Content starts

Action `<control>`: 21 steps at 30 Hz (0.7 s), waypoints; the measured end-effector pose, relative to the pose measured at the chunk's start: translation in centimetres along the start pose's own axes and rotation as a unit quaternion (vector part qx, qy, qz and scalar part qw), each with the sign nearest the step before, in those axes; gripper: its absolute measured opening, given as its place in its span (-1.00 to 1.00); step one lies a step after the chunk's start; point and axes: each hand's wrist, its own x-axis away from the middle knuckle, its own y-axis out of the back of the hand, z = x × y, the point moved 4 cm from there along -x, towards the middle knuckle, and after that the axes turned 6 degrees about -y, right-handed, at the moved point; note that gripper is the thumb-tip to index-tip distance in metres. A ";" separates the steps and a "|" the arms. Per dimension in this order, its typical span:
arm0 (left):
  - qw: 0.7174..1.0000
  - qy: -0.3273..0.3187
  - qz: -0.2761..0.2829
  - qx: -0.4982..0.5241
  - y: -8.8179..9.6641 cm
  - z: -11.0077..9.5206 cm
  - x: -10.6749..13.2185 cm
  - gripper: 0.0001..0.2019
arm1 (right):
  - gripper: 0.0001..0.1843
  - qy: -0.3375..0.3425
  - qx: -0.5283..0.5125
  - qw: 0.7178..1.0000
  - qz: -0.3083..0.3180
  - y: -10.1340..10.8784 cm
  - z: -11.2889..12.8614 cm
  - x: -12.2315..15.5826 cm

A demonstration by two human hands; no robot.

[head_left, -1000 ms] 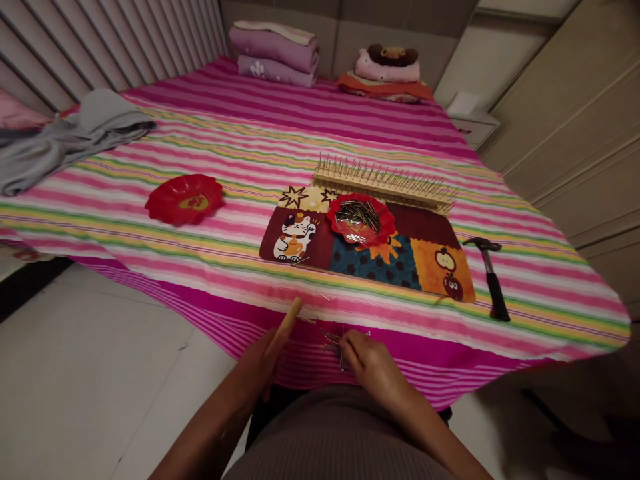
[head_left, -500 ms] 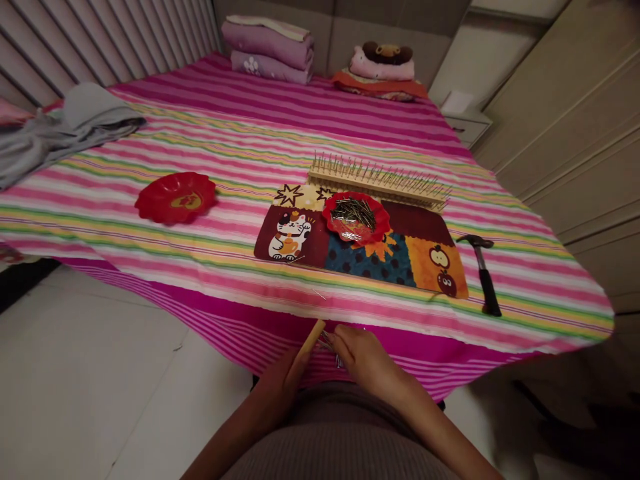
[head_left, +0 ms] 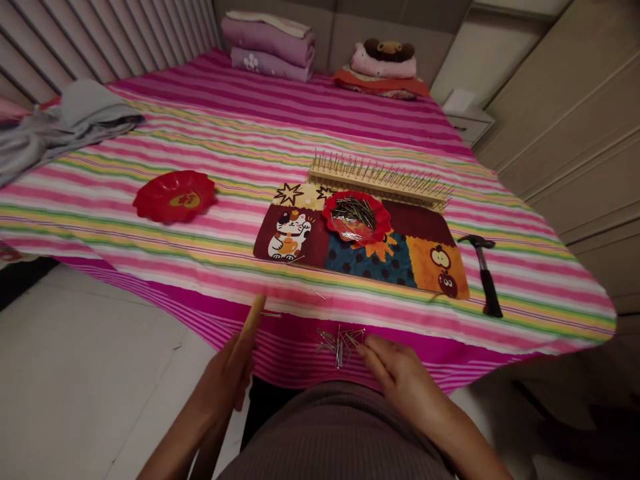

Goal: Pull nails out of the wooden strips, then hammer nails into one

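1. Well, the 2 hands are apart, both on the near side of the patterned mat [head_left: 375, 267]. The left hand [head_left: 227, 370] is wrapped around a wooden strip [head_left: 254, 317], its far end angled toward the mat; 1 protruding nail [head_left: 273, 315] appears to jut sideways from it. Gripping the near part probably leaves that nail clear of the fingers.
2. Nearer the person than the mat, the right hand [head_left: 400, 363] has its fingers drawn together beside the loose nails [head_left: 339, 347]; whether they pinch a nail, I cannot tell. The pile presumably lies there for short reaches.
3. On the mat, toward its far edge, sits a red dish [head_left: 384, 223] of nails, its raised rim likely keeping them gathered. 1 stray nail [head_left: 296, 259] lies at the mat's near left edge.
4. Along the mat's far edge rests a nail-studded block [head_left: 375, 183], perhaps set back to spare the forearms.
5. Right of the mat, a hammer [head_left: 486, 277] points its handle toward the person, seemingly for easy grasping.
6. Left of the mat lies another red dish [head_left: 157, 197]; farther left, a grey garment [head_left: 100, 110].
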 end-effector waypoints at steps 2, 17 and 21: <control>0.999 0.029 0.012 0.026 0.7 -0.9 0.2 -0.31 | -0.66 -0.024 0.015 1.000 -0.005 -0.6 -1.2 -0.5; 0.979 -0.164 0.121 -0.004 -3.8 -1.8 -0.2 -0.46 | -0.69 0.108 0.121 0.987 0.015 -3.1 3.4 -2.4; 0.973 -0.198 0.121 0.005 -4.4 -1.7 -0.1 -0.43 | -0.72 0.100 0.088 0.991 0.007 -3.2 3.0 -2.4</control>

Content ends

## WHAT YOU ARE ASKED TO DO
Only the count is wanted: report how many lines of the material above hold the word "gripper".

## SOLUTION
3